Running experiment_1.py runs our experiment on the CARMAB algorithm. FLAGS
include:

- window: This is the parameter Delta in the paper that controls the size of the
  congestion window.
- k: The number of arms.
- horizon: This is parameter T form the paper.
- delta: Confidence parameter from the paper.
- max_episodes: A parameter to control the maximum number of episodes. A value
  of 1000 is typically sufficient.
- print_action_error: When true, it prints out the error between the true base
  rewards and the learned rewards from the arms.
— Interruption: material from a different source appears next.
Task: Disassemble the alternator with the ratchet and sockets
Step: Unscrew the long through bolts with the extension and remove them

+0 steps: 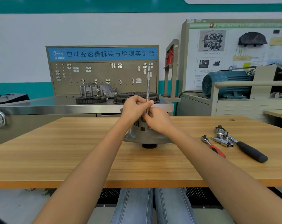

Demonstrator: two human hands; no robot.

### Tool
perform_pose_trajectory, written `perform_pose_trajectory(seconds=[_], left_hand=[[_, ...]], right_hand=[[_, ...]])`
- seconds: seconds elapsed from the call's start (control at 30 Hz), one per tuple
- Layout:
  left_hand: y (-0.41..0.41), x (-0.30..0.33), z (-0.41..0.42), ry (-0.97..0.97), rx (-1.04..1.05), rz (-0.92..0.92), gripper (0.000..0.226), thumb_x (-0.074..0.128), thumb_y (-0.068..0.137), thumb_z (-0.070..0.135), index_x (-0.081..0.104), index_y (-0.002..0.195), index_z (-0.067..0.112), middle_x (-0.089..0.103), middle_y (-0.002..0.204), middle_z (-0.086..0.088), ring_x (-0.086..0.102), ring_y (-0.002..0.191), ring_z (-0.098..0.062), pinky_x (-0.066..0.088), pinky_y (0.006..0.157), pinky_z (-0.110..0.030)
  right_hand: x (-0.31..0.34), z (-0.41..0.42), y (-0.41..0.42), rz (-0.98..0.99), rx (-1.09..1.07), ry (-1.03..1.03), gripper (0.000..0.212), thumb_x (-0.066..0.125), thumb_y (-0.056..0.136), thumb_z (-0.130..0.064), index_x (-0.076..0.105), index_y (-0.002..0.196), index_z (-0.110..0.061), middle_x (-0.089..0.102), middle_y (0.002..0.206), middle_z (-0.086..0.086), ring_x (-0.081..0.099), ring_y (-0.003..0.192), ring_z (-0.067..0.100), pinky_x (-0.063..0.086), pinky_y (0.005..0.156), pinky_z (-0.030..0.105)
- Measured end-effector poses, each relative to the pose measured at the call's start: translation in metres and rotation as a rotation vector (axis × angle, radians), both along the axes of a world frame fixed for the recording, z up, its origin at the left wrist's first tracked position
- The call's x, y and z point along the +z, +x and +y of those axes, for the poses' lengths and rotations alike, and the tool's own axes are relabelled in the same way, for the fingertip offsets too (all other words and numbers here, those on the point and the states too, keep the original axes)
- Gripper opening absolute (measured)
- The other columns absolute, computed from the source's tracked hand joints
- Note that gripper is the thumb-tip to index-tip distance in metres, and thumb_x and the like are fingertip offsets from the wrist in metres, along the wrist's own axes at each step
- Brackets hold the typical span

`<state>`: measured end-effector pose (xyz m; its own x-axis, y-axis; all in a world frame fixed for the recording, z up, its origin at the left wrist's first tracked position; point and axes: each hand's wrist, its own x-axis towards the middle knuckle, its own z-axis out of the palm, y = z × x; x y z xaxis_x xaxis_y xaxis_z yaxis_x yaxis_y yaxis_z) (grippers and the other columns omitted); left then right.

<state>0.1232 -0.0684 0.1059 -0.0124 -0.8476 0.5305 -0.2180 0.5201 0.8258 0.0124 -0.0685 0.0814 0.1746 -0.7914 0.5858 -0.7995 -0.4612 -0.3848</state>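
A grey alternator (139, 136) stands pulley-down on the wooden table (72, 151), its top hidden behind both hands. A long chrome extension bar (148, 84) rises straight up from its top. My left hand (134, 108) grips the bar's lower part, thumb across it. Just below and to the right, my right hand (158, 121) has its fingers curled round the bar's bottom end at the alternator; what they pinch there is hidden.
To the right on the table lie a small red-handled ratchet (213, 147), a black-handled ratchet (244, 147) and a few loose chrome sockets (221, 138). Behind the table a steel bench (56, 104) carries a ring gear, a clutch cover and a pegboard.
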Motion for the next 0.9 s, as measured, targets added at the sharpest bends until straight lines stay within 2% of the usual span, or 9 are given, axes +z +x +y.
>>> perform_pose_trajectory(seconds=[0.17,0.23,0.3,0.43,0.53,0.67,0.77,0.83,0.9], left_hand=[[0.003,0.0,0.003,-0.012,-0.075,-0.064,0.008,0.062,0.091,0.021,0.067,0.097,0.018,0.067,0.093,0.007,0.06,0.087,-0.005,0.044,0.069,-0.017],[0.005,-0.001,0.004,-0.027,-0.082,-0.071,0.009,0.062,0.092,0.019,0.07,0.089,0.016,0.068,0.09,0.004,0.06,0.08,-0.003,0.045,0.07,-0.019],[0.006,-0.001,0.004,-0.024,-0.063,-0.052,0.01,0.066,0.089,0.02,0.068,0.081,0.015,0.064,0.078,0.002,0.056,0.067,-0.002,0.043,0.064,-0.018],[0.001,0.002,0.004,0.008,-0.005,-0.018,0.024,0.076,0.081,0.02,0.055,0.069,0.019,0.055,0.064,0.006,0.053,0.063,-0.006,0.041,0.059,-0.02],[-0.006,0.003,0.004,0.003,0.045,-0.045,0.026,0.077,0.08,0.024,0.053,0.07,0.019,0.055,0.067,0.005,0.053,0.067,-0.007,0.041,0.059,-0.021],[-0.002,0.0,0.004,-0.034,-0.007,-0.062,0.017,0.066,0.089,0.028,0.064,0.076,0.017,0.063,0.075,0.004,0.058,0.074,-0.004,0.043,0.066,-0.021],[0.001,-0.002,0.005,-0.029,-0.055,-0.053,0.024,0.06,0.093,0.025,0.071,0.082,0.007,0.067,0.083,-0.001,0.059,0.072,0.001,0.045,0.065,-0.016],[0.002,-0.003,0.006,-0.034,-0.05,-0.045,0.024,0.061,0.092,0.023,0.071,0.08,0.005,0.066,0.077,0.0,0.058,0.065,0.005,0.044,0.061,-0.013],[0.001,-0.003,0.006,-0.035,-0.037,-0.033,0.018,0.065,0.09,0.021,0.067,0.074,0.012,0.063,0.071,0.004,0.059,0.07,-0.001,0.044,0.067,-0.017]], right_hand=[[0.002,0.0,0.001,0.033,-0.007,0.006,0.028,0.046,0.096,-0.023,0.046,0.068,-0.023,0.05,0.06,-0.002,0.049,0.055,0.013,0.038,0.05,0.026],[0.002,0.0,0.002,0.038,-0.012,0.002,0.027,0.047,0.096,-0.024,0.046,0.069,-0.023,0.05,0.06,-0.002,0.048,0.053,0.011,0.036,0.049,0.025],[0.001,0.0,0.002,0.031,-0.017,-0.004,0.026,0.047,0.096,-0.025,0.047,0.07,-0.023,0.05,0.059,-0.003,0.047,0.053,0.01,0.035,0.048,0.024],[-0.001,0.001,0.003,0.0,-0.01,-0.029,0.03,0.046,0.096,-0.028,0.045,0.067,-0.027,0.05,0.059,-0.004,0.049,0.055,0.01,0.04,0.049,0.027],[-0.002,0.002,0.003,-0.016,-0.011,-0.052,0.034,0.043,0.097,-0.028,0.042,0.064,-0.027,0.049,0.056,-0.004,0.048,0.052,0.011,0.035,0.046,0.027],[-0.001,0.002,0.002,-0.004,-0.019,-0.021,0.034,0.042,0.098,-0.027,0.043,0.063,-0.023,0.048,0.055,-0.002,0.046,0.05,0.013,0.032,0.046,0.027],[0.0,0.002,0.005,-0.015,-0.04,-0.017,0.034,0.042,0.097,-0.027,0.042,0.063,-0.023,0.047,0.056,-0.004,0.045,0.051,0.01,0.03,0.046,0.026],[0.0,0.003,0.006,-0.017,-0.05,-0.02,0.034,0.042,0.097,-0.027,0.042,0.064,-0.023,0.047,0.056,-0.004,0.045,0.051,0.01,0.031,0.046,0.026],[0.0,0.004,0.006,-0.025,-0.046,-0.017,0.033,0.042,0.096,-0.028,0.043,0.064,-0.022,0.048,0.056,-0.003,0.047,0.052,0.013,0.035,0.047,0.028]])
Can be used to verify that
  learning was achieved properly.

Running experiment_2.pu runs our experiment on the CARCB algorithm. FLAGS
include:

- window: This is the parameter Delta in the paper that controls the size of the
  congestion window.
- k: The number of arms.
- horizon: This is parameter T form the paper.
- print_action_error: Parameter that prints out the error between the true base
  rewards and the learned rewards from the arms. Can be used to verify that
  learning was achieved properly.
- print_theta_error: When true, it prints out the error between the learner
  theta and the correct parameter theta*. Can be used to verify that learning
  was achieved properly.
- compute_opt: Prints the rewards of the optimal policy per round, in place of
  the algorithm's rewards.